What to work on: Whenever a line in the material below includes "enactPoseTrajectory", copy that line.

Dataset extract:
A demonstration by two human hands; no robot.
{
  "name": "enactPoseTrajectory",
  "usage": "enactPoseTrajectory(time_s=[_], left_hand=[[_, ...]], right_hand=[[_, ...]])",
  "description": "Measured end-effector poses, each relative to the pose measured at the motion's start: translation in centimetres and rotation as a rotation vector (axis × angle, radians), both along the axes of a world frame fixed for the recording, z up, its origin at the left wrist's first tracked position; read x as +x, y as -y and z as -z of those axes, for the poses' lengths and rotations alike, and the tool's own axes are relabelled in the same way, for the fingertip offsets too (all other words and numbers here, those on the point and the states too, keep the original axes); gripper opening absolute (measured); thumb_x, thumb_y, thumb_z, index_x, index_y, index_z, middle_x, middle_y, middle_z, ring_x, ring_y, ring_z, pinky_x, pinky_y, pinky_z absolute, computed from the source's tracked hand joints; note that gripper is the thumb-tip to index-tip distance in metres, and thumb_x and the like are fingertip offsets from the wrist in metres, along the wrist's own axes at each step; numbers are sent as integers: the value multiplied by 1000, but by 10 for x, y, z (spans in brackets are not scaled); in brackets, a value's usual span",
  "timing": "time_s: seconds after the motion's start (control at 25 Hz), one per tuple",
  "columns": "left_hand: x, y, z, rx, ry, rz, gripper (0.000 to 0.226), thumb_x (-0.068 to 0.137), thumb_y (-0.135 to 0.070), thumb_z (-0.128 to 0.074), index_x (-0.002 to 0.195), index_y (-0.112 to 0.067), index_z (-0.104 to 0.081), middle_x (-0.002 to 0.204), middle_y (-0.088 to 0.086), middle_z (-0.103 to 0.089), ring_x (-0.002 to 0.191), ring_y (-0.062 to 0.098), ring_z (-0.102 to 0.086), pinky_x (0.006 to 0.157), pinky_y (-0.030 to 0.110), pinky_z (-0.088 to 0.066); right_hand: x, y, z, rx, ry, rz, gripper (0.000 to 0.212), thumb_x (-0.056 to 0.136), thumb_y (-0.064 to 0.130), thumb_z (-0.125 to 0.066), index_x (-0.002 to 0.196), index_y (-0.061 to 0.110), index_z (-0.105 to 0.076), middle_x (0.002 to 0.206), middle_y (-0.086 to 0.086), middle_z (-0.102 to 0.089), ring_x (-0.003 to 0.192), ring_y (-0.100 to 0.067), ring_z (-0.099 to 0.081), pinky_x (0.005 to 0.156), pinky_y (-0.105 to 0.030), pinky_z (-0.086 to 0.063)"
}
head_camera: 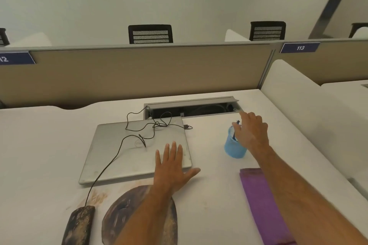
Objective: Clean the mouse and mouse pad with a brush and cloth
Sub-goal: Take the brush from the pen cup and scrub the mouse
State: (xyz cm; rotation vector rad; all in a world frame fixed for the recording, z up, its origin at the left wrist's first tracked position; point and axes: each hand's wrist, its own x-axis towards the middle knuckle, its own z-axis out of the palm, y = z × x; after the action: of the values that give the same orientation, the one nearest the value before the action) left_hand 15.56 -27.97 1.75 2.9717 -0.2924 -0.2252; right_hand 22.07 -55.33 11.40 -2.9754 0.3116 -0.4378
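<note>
Reaching right hand (251, 132) over blue cup (234, 146), right of centre; fingers spread, gripping nothing yet. Brush (237, 127) inside: light, stiff, take by handle. Left hand (172, 167) flat on laptop (119, 155). Mouse (79, 225), mouse pad (123, 211) lower left, grimy. Cloth (262, 205) lower right, soft.

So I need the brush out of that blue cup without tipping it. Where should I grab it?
Pinch the dark brush tip poking above the blue cup rim and lift straight up from above. The right hand is already there. Only that top end shows, and the cup is probably light.
</note>
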Motion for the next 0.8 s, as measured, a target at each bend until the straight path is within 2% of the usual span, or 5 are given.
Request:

Result for this exercise:
  "name": "enactPoseTrajectory",
  "usage": "enactPoseTrajectory(time_s=[_], left_hand=[[_, ...]], right_hand=[[_, ...]])",

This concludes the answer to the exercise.